■ TASK OBJECTIVE ■
How do the lines below between the ones holding "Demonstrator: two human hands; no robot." and "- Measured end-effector", inclusive, read? Give them again exactly, with no other lines.

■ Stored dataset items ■
+ + + + +

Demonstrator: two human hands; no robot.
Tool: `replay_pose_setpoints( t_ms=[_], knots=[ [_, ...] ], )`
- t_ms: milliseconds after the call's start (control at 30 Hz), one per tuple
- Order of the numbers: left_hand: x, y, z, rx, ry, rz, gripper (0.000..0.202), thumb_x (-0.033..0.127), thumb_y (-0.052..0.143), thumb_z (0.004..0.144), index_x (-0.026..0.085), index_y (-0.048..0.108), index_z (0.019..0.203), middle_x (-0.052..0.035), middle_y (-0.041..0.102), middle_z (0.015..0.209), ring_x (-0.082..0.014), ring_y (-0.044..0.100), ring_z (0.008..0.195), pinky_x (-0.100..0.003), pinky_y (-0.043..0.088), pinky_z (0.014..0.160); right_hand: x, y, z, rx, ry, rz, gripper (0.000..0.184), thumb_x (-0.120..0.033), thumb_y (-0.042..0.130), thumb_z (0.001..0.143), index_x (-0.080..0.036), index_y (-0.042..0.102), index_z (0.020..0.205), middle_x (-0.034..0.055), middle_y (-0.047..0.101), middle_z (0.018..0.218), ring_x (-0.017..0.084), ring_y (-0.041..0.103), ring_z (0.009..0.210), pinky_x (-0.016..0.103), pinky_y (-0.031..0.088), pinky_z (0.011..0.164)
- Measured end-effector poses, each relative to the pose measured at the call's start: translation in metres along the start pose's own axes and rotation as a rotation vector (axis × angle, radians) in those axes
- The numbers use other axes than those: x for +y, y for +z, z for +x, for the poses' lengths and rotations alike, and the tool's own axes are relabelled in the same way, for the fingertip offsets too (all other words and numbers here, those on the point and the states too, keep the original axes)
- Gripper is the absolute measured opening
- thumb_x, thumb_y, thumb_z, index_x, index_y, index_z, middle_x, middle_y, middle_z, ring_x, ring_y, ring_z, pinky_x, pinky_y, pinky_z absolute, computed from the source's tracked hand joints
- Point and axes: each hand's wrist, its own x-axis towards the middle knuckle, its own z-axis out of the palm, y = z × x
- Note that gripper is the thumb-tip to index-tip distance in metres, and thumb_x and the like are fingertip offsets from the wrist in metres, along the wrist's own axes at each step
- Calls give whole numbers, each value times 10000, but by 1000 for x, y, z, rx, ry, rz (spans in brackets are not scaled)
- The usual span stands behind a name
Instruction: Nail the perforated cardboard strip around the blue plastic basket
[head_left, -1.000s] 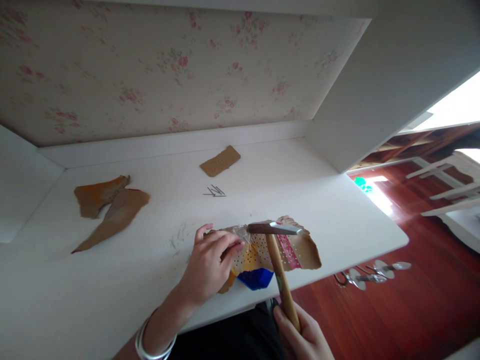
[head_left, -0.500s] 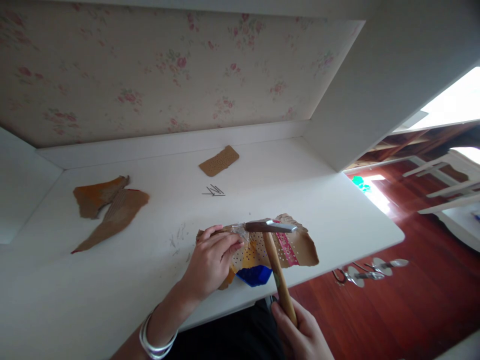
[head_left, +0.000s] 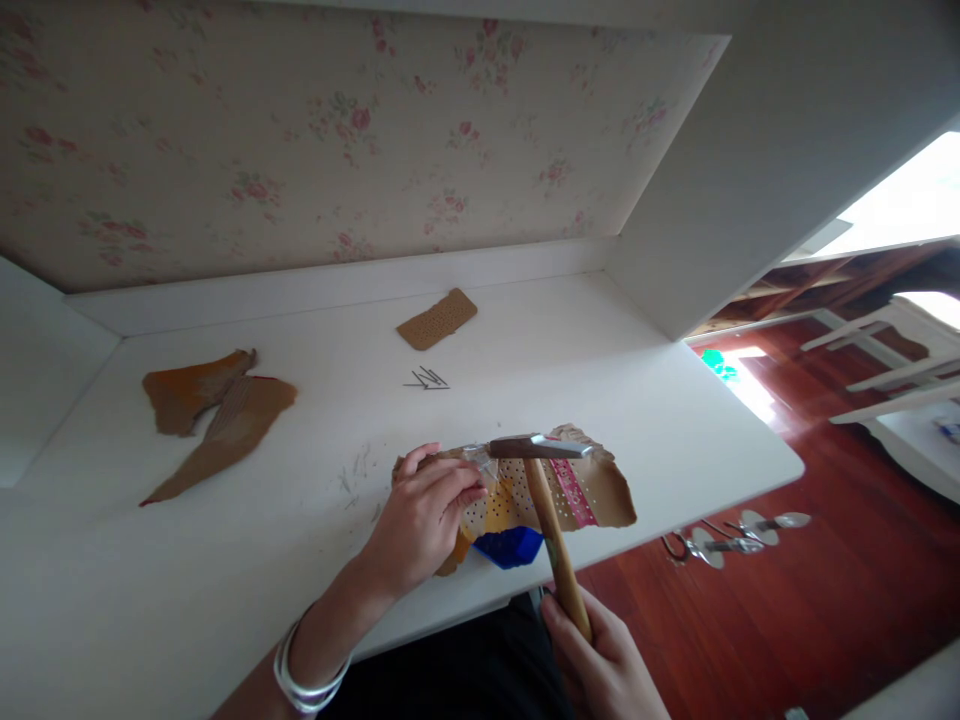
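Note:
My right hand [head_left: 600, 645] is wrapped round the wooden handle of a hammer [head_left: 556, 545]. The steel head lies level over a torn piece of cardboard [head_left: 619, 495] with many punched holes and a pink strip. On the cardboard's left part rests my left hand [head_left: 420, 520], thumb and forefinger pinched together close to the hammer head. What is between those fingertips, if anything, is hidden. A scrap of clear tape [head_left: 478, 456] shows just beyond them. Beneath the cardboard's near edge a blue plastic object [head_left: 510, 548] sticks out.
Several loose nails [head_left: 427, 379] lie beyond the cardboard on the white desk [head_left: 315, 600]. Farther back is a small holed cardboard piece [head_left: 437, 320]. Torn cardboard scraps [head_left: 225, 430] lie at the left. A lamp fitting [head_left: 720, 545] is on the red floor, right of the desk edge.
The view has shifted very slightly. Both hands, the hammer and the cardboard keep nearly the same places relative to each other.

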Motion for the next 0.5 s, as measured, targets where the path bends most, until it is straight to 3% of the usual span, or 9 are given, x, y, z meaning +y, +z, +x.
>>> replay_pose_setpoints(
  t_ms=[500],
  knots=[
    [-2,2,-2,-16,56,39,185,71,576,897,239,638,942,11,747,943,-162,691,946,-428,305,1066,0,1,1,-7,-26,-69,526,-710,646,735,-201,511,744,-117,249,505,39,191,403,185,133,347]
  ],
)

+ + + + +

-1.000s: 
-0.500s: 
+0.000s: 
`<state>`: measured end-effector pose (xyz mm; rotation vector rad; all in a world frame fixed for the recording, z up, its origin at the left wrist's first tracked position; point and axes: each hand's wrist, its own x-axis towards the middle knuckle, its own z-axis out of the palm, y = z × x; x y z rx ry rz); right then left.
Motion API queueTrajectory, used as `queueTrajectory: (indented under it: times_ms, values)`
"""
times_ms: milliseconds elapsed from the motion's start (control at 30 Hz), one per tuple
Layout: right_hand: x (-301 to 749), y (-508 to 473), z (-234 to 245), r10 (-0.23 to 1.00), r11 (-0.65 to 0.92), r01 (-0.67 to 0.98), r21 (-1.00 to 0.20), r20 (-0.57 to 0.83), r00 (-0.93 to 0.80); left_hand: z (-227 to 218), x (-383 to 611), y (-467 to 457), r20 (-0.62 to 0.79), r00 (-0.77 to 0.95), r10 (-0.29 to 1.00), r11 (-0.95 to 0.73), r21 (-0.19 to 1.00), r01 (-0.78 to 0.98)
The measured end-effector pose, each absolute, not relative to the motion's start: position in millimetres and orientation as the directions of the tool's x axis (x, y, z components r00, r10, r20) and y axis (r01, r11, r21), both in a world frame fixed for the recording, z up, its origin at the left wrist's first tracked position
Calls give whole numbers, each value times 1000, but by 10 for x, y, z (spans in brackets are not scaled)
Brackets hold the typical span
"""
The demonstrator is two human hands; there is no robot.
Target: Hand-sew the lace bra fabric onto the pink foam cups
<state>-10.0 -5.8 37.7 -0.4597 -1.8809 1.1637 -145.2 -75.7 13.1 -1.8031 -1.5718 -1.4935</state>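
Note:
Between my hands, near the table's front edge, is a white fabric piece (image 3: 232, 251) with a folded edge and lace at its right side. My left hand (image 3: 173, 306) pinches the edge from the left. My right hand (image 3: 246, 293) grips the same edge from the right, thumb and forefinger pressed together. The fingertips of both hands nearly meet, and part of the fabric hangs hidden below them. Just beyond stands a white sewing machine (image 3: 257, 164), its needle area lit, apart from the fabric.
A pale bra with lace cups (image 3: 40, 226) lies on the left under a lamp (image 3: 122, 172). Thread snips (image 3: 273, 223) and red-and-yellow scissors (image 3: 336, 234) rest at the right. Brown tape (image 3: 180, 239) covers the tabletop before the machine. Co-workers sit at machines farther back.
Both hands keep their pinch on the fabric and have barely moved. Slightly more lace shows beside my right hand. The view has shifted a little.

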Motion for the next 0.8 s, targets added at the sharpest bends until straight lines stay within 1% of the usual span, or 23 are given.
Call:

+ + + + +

■ EXERCISE OUTPUT ■
Demonstrator: two human hands; no robot.
Tool: `replay_pose_setpoints( t_ms=[_], knots=[ [_, ...] ], )`
- t_ms: milliseconds after the call's start (control at 30 Hz), one per tuple
- Order of the numbers: left_hand: x, y, z, rx, ry, rz, gripper (0.000..0.202), thumb_x (-0.033..0.127), thumb_y (-0.052..0.143), thumb_z (0.004..0.144), index_x (-0.026..0.085), index_y (-0.048..0.108), index_z (0.019..0.203), middle_x (-0.052..0.035), middle_y (-0.041..0.102), middle_z (0.015..0.209), ring_x (-0.082..0.014), ring_y (-0.044..0.100), ring_z (0.008..0.195), pinky_x (-0.100..0.003), pinky_y (-0.043..0.088), pinky_z (0.014..0.160); right_hand: x, y, z, rx, ry, rz, gripper (0.000..0.184), thumb_x (-0.120..0.033), thumb_y (-0.042..0.130), thumb_z (0.001..0.143), index_x (-0.080..0.036), index_y (-0.042..0.102), index_z (0.020..0.205), middle_x (-0.034..0.055), middle_y (-0.047..0.101), middle_z (0.018..0.218), ring_x (-0.017..0.084), ring_y (-0.041..0.103), ring_z (0.009..0.210), pinky_x (-0.016..0.103), pinky_y (-0.031..0.088), pinky_z (0.011..0.164)
- Measured end-effector poses, each relative to the pose measured at the call's start: translation in metres along the start pose's own axes and rotation as a rotation vector (axis × angle, radians) in those axes

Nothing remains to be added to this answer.